[mpi] broadcast performance

Hi all - I need some advice for using the broadcast function of boost::mpi. We have a large buffer (sometimes gigabytes) that we need to get to all child nodes. We currently use boost::serialization with a binary archive to write the data into a std::vector<char>. Then we send that data across, and deserialize. The data is sent with MPI_Bcast. I've started testing with similar functionality using boost::mpi::broadcast to handle serialization and deserialization. Tracing through the code, it seems that the data is sent to all the child nodes via isend. Is there something I can do to ensure that Bcast will be used instead? If I only have a couple of nodes, the former is fine, but with more nodes, the MPI implementation of Bcast may do a better job (logarithmic or even constant time with the number of nodes).

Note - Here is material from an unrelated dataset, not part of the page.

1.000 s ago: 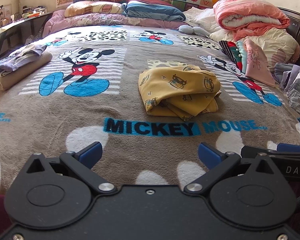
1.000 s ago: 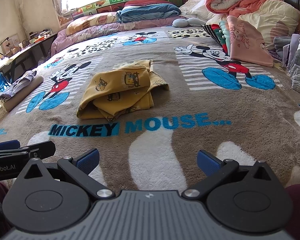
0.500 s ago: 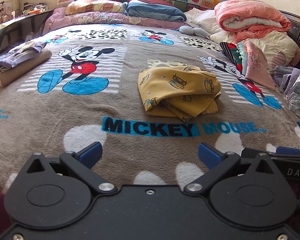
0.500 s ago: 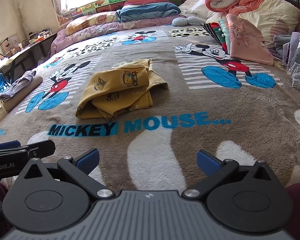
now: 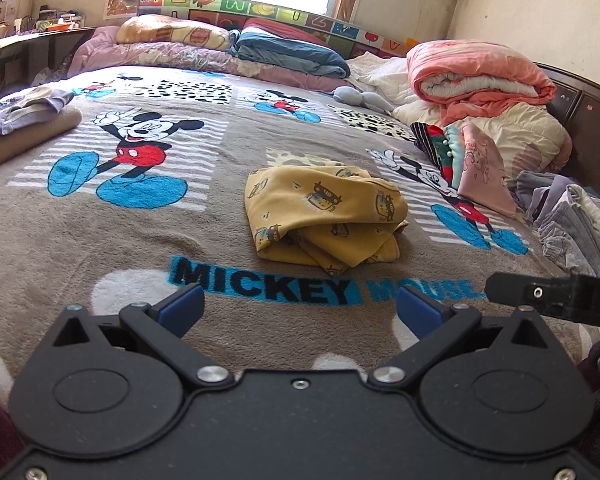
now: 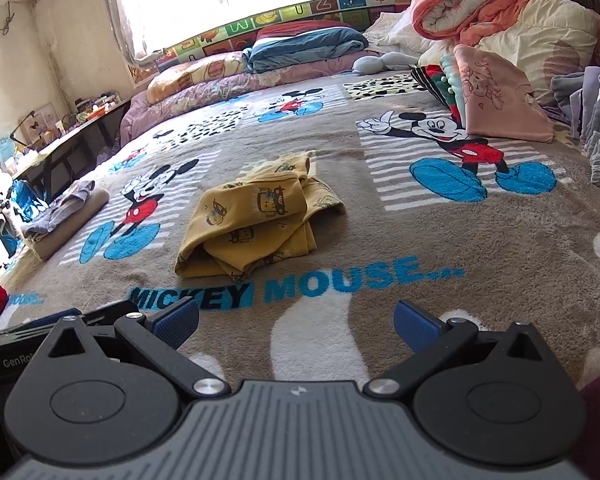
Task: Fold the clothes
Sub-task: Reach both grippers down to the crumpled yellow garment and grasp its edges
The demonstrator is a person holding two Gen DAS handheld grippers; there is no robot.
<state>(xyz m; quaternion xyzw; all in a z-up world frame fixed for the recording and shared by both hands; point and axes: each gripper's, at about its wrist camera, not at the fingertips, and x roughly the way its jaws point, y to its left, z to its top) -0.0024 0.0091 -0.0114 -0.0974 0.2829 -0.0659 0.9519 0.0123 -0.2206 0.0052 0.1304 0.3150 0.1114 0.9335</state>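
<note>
Over on the far left, a desk [image 6: 80,128] runs along the wall, cluttered with small things too small to make out. Just this side of it, at the bed's left edge, sits a folded stack: a lilac garment [image 5: 24,110] on top of a beige folded blanket [image 5: 28,136].

Moving in, the left gripper [image 5: 298,308] hovers low over the Mickey Mouse blanket [image 5: 100,240], jaws spread wide with nothing between the blue pads [image 5: 182,306]. Both grippers are side by side at the near edge of the bed, and well apart from the clothes.

Centre stage: the yellow garment [image 5: 324,216], printed with little cartoon cars, lies roughly folded in a loose bundle on the blanket, just beyond the "MICKEY MOUSE" lettering [image 5: 268,286]. Its layers are uneven, with a corner poking out at the front. Neither gripper is touching it.

The right gripper [image 6: 296,326] matches its partner: jaws spread, empty, held above the white patch of the blanket.

Swinging right, a pink folded top [image 6: 496,100] leans against a striped red-and-green piece, with a rolled salmon quilt [image 5: 480,76] piled behind on cream bedding. At the far right edge, a heap of grey and lilac clothes [image 5: 572,224] sits unfolded. Along the back, pillows and a blue folded blanket [image 5: 292,54] line the headboard under the bright window.
</note>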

What are the suggestions for getting fast broadcast in this case? I don't think that using skeletons will help, since each instance of the broadcast will have unique data with potentially different layouts. Thanks, Brian

Hi Brian, If i understood correctly, you're actually doing something like: std::vector<char> gigaVec; MPI_Bcast(blah, blah, ..., &gigaVec[0]) and want to replace that by boost::mpi::broadcast, is that correct? Just do it the same way, if the type of the container is a MPI type, you're guaranteed that the underlying MPI implementation will be called. Regards, Júlio.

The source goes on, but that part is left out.